Inspect all options with python run_exp.py --help.

Monitoring and Outputs

  • Checkpoints: stored in ${LARGE_MODELS_PATH}/large_models_results/<encoder>/<suffix>/.
  • TensorBoard: logs are written alongside checkpoints; launch tensorboard --logdir on the same directory to monitor training and alignment plots.
  • WER computation: handled by ottc/utils/eval_metrics.py using the 🤗 wer metric during evaluation. To reproduce the LibriSpeech WER experiment reported in the paper once the OTTC model is trained, run:
python run_exp.py \
  --dataset librispeech_asr \
  --train_name train.100 \
  --test_name test \
  --loss_type ottc \
  --suffix libri_ottc_100h \
  --only_evaluate true \
  --continue_if_exist true

Reproducing the Paper

To reproduce experiments reported in the OTTC paper, adapt the following templates to your local paths:

# LibriSpeech (100h ctc)
python run_exp.py \
  --dataset librispeech_asr \
  --train_name train.100 \
  --test_name test \
  --loss_type ctc \
  --prepare_dataset prepare_dataset \
  --batch_size 64 \
  --learning_rate 5e-5 \
  --num_train_epochs 40 \
  --force_lowercase False \
  --suffix runexp_ctc_libri_100h

# LibriSpeech (100h ottc)
python run_exp.py \
  --dataset librispeech_asr \
  --train_name train.100 \
  --test_name test \
  --loss_type ottc \
  --forward_type regfrozen \
  --frozen_epochs_for_regfrozen 30 \
  --prepare_dataset prepare_dataset_breakdoubleletter \
  --batch_size 64 \
  --learning_rate 2e-4 \
  --num_train_epochs 40 \
  --suffix runexp_ottc_libri_100h_rf

# TIMIT (fused phonemes ctc)
python run_exp.py \
  --dataset timit_fused_phoneme \
  --train_name train \
  --test_name kaldi_test \
  --loss_type ctc \
  --prepare_dataset prepare_dataset_for_timit_phoneme \
  --batch_size 64 \
  --learning_rate 5e-5 \
  --num_train_epochs 40 \
  --force_lowercase True \
  --suffix runexp_ctc_fuse_phoneme

# TIMIT baseline (fused phonemes ottc)
python run_exp.py \
  --dataset timit_fused_phoneme \
  --train_name train \
  --test_name kaldi_test \
  --loss_type ottc \
  --forward_type regfrozen \
  --frozen_epochs_for_regfrozen 30 \
  --prepare_dataset prepare_dataset_for_timit_phoneme \
  --batch_size 64 \
  --learning_rate 2e-4 \
  --num_train_epochs 40 \
  --suffix runexp_ottc_fuse_phoneme

AMI reproduction currently depends on an internal tokenizer variant and is not bundled in this release.
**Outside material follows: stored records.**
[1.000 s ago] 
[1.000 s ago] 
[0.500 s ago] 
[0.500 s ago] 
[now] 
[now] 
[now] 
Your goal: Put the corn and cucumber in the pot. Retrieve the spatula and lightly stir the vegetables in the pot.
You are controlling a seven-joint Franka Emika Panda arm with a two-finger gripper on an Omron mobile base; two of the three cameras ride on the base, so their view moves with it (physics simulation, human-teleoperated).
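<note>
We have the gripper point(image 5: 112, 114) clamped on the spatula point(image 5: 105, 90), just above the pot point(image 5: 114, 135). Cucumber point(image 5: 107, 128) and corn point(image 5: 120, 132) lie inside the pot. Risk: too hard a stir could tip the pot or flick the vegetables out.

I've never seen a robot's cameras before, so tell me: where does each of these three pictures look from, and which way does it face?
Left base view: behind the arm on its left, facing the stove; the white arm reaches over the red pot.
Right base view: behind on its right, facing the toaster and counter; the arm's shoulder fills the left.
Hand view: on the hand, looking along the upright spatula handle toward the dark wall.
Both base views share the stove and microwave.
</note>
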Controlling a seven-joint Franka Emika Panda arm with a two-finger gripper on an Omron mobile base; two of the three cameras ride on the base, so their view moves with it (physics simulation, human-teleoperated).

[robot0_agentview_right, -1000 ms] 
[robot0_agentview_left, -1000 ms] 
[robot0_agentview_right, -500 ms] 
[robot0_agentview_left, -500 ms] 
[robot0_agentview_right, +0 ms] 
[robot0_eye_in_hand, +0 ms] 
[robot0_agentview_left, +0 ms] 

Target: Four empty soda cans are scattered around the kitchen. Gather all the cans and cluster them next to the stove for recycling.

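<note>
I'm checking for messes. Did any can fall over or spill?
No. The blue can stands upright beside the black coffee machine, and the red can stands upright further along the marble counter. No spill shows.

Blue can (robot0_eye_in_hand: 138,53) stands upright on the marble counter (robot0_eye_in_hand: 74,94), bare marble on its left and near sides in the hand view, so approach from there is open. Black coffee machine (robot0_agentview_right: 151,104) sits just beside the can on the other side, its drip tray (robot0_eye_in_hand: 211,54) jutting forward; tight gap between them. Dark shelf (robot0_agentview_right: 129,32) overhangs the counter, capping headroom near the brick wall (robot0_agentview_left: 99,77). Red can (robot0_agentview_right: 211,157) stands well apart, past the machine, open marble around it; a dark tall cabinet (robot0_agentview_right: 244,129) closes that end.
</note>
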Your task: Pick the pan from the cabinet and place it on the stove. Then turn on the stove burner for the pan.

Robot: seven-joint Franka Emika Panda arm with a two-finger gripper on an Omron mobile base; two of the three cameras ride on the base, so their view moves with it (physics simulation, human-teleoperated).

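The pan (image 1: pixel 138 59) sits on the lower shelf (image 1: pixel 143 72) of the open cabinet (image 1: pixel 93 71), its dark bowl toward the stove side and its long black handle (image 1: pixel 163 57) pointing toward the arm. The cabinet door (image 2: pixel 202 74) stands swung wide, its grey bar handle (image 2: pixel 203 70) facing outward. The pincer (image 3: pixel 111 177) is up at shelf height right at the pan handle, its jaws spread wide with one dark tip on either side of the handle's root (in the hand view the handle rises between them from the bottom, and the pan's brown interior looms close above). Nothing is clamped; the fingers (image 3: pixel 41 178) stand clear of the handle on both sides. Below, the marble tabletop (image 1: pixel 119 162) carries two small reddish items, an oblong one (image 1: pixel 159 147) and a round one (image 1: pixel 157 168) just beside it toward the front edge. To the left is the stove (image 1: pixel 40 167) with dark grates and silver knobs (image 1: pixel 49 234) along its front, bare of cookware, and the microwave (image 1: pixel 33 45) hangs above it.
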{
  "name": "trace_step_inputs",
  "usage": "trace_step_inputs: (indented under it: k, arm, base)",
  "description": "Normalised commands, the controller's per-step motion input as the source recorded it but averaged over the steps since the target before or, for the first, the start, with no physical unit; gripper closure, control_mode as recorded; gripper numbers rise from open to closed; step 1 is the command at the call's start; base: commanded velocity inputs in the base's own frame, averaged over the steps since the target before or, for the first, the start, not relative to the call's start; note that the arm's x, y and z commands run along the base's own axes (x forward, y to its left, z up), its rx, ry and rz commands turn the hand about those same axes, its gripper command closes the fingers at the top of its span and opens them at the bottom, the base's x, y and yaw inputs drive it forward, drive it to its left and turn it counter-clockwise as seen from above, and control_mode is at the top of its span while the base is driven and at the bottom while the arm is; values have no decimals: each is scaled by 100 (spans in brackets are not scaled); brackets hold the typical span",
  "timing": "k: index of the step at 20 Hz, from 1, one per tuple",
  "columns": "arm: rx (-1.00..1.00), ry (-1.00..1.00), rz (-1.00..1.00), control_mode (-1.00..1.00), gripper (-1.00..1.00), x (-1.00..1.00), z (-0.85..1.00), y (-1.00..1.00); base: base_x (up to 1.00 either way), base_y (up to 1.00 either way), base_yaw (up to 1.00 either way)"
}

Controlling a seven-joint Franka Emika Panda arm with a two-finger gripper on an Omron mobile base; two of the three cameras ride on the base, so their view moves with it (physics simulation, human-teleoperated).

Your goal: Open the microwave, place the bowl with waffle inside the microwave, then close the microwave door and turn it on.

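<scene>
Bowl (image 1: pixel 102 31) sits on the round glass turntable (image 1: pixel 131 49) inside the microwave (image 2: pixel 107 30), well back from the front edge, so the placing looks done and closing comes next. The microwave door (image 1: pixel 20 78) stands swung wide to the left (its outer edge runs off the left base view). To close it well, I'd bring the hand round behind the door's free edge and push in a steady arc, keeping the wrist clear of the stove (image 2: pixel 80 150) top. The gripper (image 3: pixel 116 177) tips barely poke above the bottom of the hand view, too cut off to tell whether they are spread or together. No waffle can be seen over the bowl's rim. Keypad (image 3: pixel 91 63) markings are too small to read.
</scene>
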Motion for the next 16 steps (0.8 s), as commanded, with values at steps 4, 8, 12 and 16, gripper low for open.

Support will be added in a future update—coming soon alongside alignment-metric recipes.

Repository Layout

OTTC/
├── run_exp.py                    # Main training / evaluation script
├── run_ottc.py                   # Legacy research playground (older API)
├── ottc/
│   ├── config/path_config.py     # Global paths for datasets, cache, pretrained models
│   ├── models/sequence/          # Wav2Vec2 heads for CTC and OTTC
│   ├── ops_loss/                 # Optimal transport + soft-DTW losses
│   ├── tools/                    # Dataset loaders, collators, vocab builder
│   └── utils/                    # Metrics, dataset preprocessing helpers
├── vocab/                        # Auto-generated vocabularies per dataset
├── requirements.txt              # Python dependency list
└── xfs.yaml                      # Conda environment specification (CUDA 12.1, PyTorch 2.2)

Citation

If you use OTTC in your work, please cite:

@inproceedings{kaloga2025ottc,
  title     = {A Differentiable Alignment Framework for Sequence-to-Sequence Modeling via Optimal Transport},
  author    = {Kaloga, Yacouba and 
               Shashi, Kumar and
               Kodrasi, Ina and 
               Moltieck, Petr},
  year      = {2025},
  eprint    = {2502.01588},
  archivePrefix = {arXiv},
  primaryClass  = {cs.CL}
}

License

This project is released under the MIT License. See the LICENSE file for details. Third-party libraries retain their respective licenses (Transformers: Apache 2.0, torchaudio: BSD, POT: MIT).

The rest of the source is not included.